Donna Davis, Truncated I, 2016.

Donna Davis, Truncated I, pigment print on fine art rag, 2016.

Art Meets Science, is an opportunity to experience sound artist Leah Barclay’s, River Listening an interdisciplinary collaboration of bioacoustics – field recordings of river systems. (You can listen to the work by downloading the Recho App and following the listening points). Barclay’s ongoing work uses digital technology and creativity to help us better appreciate the sounds present in healthy river biodiversity.

Leah Barclay, River Listening app screen.

Leah Barclay, River Listening app screenshot.

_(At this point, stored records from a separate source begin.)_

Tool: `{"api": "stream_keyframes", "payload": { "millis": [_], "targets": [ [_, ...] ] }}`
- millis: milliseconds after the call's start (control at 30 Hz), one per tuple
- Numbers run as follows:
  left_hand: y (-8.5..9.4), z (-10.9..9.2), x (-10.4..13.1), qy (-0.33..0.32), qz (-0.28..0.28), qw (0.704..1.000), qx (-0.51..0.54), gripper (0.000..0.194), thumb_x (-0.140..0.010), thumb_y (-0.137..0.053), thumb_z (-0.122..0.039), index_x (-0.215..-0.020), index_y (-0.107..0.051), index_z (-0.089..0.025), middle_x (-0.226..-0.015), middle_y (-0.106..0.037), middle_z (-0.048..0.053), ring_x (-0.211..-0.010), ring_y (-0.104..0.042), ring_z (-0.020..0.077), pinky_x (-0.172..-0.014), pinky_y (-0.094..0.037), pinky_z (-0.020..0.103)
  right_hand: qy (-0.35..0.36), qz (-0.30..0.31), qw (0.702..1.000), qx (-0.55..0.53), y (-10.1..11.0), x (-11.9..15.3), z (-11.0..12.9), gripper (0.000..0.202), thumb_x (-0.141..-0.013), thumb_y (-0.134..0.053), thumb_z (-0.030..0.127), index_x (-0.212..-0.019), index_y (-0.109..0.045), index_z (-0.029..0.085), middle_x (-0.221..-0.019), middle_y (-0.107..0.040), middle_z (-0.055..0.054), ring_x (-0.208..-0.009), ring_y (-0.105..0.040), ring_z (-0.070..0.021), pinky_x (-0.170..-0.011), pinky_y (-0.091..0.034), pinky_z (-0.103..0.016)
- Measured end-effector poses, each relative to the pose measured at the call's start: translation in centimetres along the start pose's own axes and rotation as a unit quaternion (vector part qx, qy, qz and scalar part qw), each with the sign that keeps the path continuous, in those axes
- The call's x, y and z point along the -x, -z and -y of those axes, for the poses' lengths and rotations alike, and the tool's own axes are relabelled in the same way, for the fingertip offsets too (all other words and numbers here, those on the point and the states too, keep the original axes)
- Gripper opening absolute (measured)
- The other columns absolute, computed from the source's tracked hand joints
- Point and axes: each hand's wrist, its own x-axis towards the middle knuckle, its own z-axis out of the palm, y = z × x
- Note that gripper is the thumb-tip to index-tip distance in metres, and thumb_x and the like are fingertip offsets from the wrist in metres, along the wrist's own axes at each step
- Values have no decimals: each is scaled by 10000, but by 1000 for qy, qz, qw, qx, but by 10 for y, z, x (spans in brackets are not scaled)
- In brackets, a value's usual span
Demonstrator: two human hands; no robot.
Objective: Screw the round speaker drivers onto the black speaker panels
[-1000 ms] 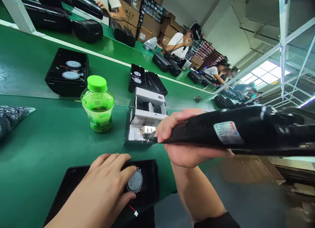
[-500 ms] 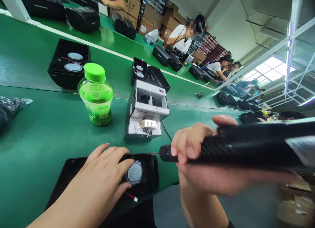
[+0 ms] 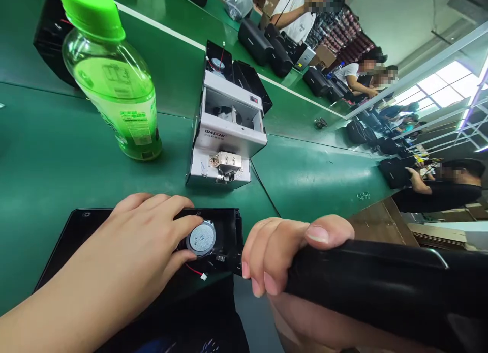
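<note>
- Green matting covers the worktop (image 3: 68,180), which fills the left and middle of the frame and runs off toward the upper right.
- A long black power screwdriver (image 3: 381,287) is seen across the lower right of the frame, lying nearly level with its tip end toward the centre.
- The screwdriver is gripped by the right hand (image 3: 282,256) at lower centre; its fingers (image 3: 263,261) are curled shut around the barrel and the thumb is laid along the top.
- A black speaker housing (image 3: 224,228) lies flat at the near edge of the worktop, lower left of centre, open side up.
- The housing is pressed by the left hand (image 3: 141,241) in the lower left; its fingers are spread and only lightly bent, gripping nothing, with fingertips beside the round silver speaker driver (image 3: 201,238).
- A green bottle (image 3: 114,83) with a green cap stands upright at upper left.
- A white screw feeder box (image 3: 224,139) stands just above centre, near the housing but apart from it.
- A red wire with a small white plug (image 3: 204,276) is seen trailing from the housing at lower centre.
- Other people are seated along the line at upper right.
</note>
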Motion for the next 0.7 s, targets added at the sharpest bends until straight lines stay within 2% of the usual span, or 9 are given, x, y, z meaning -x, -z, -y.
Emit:
{"api": "stream_keyframes", "payload": {
  "millis": [167,333,467,600,700],
  "targets": [
    [4,1,-2,7,26,1000,-1,364,-916,-920,-339,-1266,-922,-437,-1355,-935,34,-1200,-869,393,-1072,-575,644,4,-1,1000,-4,-2,0,-4,311,-1340,-668,542,-1442,-932,412,-711,-762,50,-562,-725,-202,-648,-698,-398],
    [7,-1,-4,10,41,999,6,380,-927,-947,-338,-1288,-927,-453,-1391,-928,25,-1268,-868,425,-1071,-576,653,-10,-5,1000,18,1,1,-2,271,-1343,-681,536,-1434,-920,447,-702,-765,65,-527,-727,-206,-628,-700,-403],
    [9,-3,-5,8,55,998,4,385,-912,-966,-324,-1280,-933,-433,-1372,-945,38,-1240,-872,411,-1055,-578,641,5,5,999,32,-2,1,-4,282,-1360,-637,475,-1458,-897,433,-693,-732,74,-517,-712,-199,-618,-697,-390],
    [8,-2,-5,-2,39,999,-15,363,-932,-961,-345,-1287,-945,-414,-1378,-936,29,-1241,-871,389,-1049,-573,622,19,9,999,31,-5,1,-6,280,-1359,-636,427,-1463,-895,400,-711,-730,71,-523,-702,-190,-624,-699,-376],
    [8,-2,-5,-31,12,999,-29,313,-978,-939,-322,-1285,-944,-381,-1357,-924,32,-1195,-870,370,-1015,-562,604,16,8,999,38,-2,-1,-5,300,-1369,-620,465,-1449,-903,402,-705,-721,74,-535,-710,-186,-645,-718,-360]
  ]
}}
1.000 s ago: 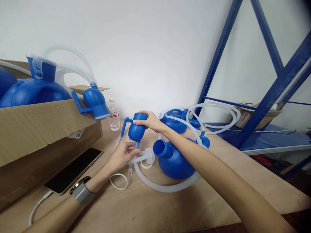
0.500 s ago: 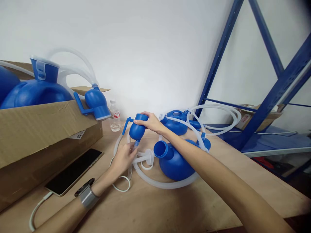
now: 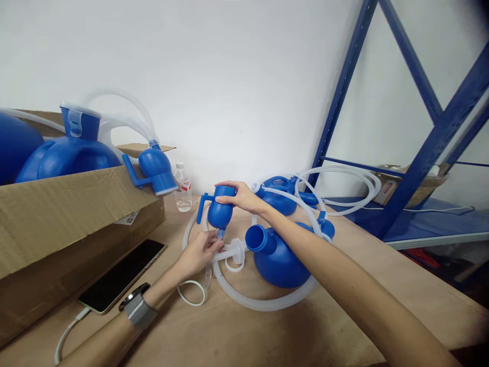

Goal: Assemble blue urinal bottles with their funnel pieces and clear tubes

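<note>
My right hand (image 3: 244, 197) is closed around the wide end of a blue urinal funnel (image 3: 219, 214), which has an L-shaped handle on its left side and its narrow neck pointing down. Just below, my left hand (image 3: 200, 251) pinches the end of a clear plastic hose (image 3: 221, 234) at that neck. How far the hose sits on the neck is partly hidden by my fingers. Right of my left hand is a translucent white cap (image 3: 238, 251). A blue urinal bottle (image 3: 280, 265) lies beside it with its round mouth open towards me, under my right forearm.
A cardboard box (image 3: 76, 219) at left holds more blue bottles; another funnel (image 3: 156, 165) hangs over its edge. A phone (image 3: 122, 275) on a cable and a water bottle (image 3: 184, 188) are near it. Another blue bottle (image 3: 280, 196) lies behind. A blue metal rack (image 3: 420, 153) stands at right.
The funnel has tipped more upright and sits slightly further right and lower in view. Both hands keep their hold, and the whole view has shifted a little.
</note>
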The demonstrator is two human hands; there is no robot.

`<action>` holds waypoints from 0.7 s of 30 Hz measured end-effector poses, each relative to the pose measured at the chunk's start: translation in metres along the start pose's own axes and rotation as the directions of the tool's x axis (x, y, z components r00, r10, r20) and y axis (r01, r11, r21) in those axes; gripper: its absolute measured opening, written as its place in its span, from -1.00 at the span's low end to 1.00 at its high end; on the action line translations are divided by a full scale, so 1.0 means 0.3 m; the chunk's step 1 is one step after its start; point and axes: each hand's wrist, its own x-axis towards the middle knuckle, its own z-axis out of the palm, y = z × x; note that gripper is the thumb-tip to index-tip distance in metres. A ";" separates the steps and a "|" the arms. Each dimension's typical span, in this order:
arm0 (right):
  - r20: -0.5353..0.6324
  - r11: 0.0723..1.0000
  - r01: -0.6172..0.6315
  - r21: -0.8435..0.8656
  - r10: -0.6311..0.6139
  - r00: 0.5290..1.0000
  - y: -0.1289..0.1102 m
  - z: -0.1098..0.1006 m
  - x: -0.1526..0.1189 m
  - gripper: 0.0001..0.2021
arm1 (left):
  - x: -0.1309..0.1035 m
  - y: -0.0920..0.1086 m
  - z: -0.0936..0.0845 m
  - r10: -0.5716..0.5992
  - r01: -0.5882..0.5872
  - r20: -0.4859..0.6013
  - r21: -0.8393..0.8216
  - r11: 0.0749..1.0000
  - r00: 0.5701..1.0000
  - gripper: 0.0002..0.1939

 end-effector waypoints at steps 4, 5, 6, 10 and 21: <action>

While art and science may seem like unlikely bedfellows, these artists show that understanding of complex ideas can be enhanced by the collaborative process. They invite us to glimpse ‘inside the lab’ and make visible new connections.

  • When: 8 Aug – 2 Sept 2016.
  • Open: 7.30am-5.30pm, Monday–Friday (weekdays only)
  • Where: EcoSciences Precinct, 41 Boggo Road, Dutton Park, QLD
  • Cost: Free


Images: Images were captured in-situ at the Art Meets Science exhibition by Engage Arts.